# [WHAT NEEDS TO BE DONE]
Every line below from the one containing "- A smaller" through the one containing "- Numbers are" must be transcribed exactly. Omit all lines outside that stretch.

─── SUPPLIED INFORMATION ───

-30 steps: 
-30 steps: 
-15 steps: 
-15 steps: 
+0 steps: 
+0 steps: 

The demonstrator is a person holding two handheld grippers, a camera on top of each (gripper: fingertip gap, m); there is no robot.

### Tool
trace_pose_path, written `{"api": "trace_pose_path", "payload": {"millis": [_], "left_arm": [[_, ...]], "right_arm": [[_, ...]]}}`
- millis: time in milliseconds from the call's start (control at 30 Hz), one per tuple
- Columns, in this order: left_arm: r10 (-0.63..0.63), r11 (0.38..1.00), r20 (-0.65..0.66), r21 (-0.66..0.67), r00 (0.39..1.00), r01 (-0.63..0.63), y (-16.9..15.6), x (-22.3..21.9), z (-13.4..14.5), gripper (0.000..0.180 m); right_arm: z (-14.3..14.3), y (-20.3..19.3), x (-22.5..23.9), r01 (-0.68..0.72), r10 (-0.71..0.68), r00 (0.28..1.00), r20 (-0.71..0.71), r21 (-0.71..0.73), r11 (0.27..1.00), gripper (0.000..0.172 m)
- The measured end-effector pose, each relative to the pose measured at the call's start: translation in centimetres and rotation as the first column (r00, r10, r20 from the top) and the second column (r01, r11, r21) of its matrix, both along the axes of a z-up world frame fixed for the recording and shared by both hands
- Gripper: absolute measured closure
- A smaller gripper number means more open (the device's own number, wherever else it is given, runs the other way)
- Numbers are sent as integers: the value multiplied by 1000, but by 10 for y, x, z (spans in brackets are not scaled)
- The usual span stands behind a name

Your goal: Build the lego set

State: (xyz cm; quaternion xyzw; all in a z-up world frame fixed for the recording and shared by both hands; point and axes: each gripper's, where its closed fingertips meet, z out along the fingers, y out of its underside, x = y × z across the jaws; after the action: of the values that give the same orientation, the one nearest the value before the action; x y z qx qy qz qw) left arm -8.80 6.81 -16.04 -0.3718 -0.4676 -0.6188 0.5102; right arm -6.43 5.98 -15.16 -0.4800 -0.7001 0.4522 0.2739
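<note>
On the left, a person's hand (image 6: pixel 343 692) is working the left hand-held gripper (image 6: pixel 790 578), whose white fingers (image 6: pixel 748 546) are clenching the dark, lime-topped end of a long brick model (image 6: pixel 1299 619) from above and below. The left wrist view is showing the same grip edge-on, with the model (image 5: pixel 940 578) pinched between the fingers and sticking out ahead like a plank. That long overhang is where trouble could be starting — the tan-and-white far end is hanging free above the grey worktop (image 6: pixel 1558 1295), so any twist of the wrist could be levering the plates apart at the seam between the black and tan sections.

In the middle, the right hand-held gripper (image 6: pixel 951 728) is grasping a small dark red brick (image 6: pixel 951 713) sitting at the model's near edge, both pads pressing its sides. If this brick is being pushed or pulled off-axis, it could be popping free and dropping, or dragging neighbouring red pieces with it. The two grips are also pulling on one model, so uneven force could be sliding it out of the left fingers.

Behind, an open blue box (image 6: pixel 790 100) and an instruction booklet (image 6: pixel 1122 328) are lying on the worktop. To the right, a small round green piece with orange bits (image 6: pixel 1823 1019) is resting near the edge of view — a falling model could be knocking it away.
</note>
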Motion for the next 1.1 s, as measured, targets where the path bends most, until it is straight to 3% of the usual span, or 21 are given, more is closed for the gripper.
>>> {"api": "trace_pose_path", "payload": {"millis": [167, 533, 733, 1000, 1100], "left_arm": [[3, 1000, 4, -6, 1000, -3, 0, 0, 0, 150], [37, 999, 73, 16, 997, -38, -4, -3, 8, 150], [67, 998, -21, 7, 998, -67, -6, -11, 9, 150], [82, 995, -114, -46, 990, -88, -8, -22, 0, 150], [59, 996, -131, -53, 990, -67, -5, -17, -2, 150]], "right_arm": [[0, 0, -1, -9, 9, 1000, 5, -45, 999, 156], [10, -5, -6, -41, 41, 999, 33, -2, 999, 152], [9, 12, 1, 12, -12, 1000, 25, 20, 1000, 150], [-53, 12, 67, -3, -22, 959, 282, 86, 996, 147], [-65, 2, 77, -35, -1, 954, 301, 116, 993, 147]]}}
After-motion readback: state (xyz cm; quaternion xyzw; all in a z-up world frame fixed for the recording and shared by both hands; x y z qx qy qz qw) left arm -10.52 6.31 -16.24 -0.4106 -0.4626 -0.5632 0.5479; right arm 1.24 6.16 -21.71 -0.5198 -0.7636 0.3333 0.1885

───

# [TASK ANSWER]
- A smaller gripper number means more open (the device's own number, wherever else it is given, runs the other way)
- Numbers are sent as integers: the value multiplied by 1000, but by 10 for y, x, z (spans in brackets are not scaled)

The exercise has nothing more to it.